START Data in this exercise
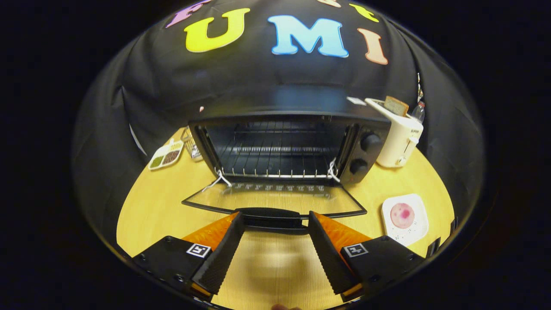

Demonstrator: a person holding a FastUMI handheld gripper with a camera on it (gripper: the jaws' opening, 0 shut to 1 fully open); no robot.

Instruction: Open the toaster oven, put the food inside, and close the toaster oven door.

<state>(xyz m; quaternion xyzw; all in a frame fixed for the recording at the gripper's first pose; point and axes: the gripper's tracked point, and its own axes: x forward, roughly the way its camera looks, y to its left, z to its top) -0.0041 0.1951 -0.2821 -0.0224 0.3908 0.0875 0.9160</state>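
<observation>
Door [275,200] of the toaster oven [284,146] lies folded down flat toward me at centre frame, its glass panel level over the wooden table [146,215] and its dark handle [271,217] at the near edge. My gripper [272,220] is spread wide, a fingertip at either end of that handle, which sits in the gap; I cannot tell whether either pad touches it, and I am not clamping it. I judge the opening step done: the cavity is exposed, wire rack [275,150] bare, nothing loaded yet. Food [402,215], a round pink piece, sits on a white plate [416,232] at lower right of the frame, to the right of my right finger and beside the door's right corner, well apart from the fingertips. A white pop-up toaster [398,137] with a bread slice [396,105] stands upper right, beside the oven's knobs [369,141]. A divided dish [165,156] sits at left. Next call: swing right to the plate.
</observation>
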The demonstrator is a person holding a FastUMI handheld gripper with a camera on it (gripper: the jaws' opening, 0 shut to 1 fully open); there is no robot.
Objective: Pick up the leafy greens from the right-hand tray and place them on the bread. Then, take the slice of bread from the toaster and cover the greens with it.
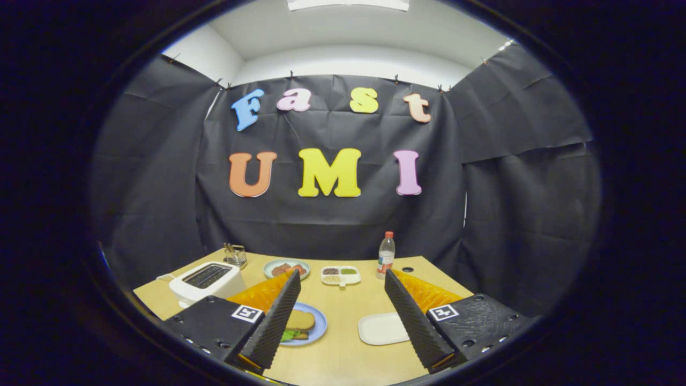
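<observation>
A slice of bread (pixel 300 320) lies on top of leafy greens (pixel 289 336) on a blue plate (pixel 320 325), just inside my left finger, which hides the plate's left part. The white right-hand tray (pixel 381 328) lies beside my right finger with a bare surface. The white toaster (pixel 206 281) stands at the back left beyond the left finger; its slots look dark and I cannot tell what is in them. My gripper (pixel 342 276) hangs above the table, open wide, with nothing between its fingers.
Further back on the wooden table (pixel 343 359) are a pale green plate with reddish food (pixel 286 268), a white divided dish of seasonings (pixel 341 275), a clear bottle with a red cap (pixel 386 254) and a small metal rack (pixel 235 255) behind the toaster.
</observation>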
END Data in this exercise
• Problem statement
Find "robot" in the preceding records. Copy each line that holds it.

• Reply
Demonstrator: a person holding a FastUMI handheld gripper with a camera on it (gripper: the jaws' opening, 0 shut to 1 fully open); no robot.
The demonstrator is a person holding a FastUMI handheld gripper with a camera on it (gripper: the jaws' opening, 0 shut to 1 fully open); there is no robot.

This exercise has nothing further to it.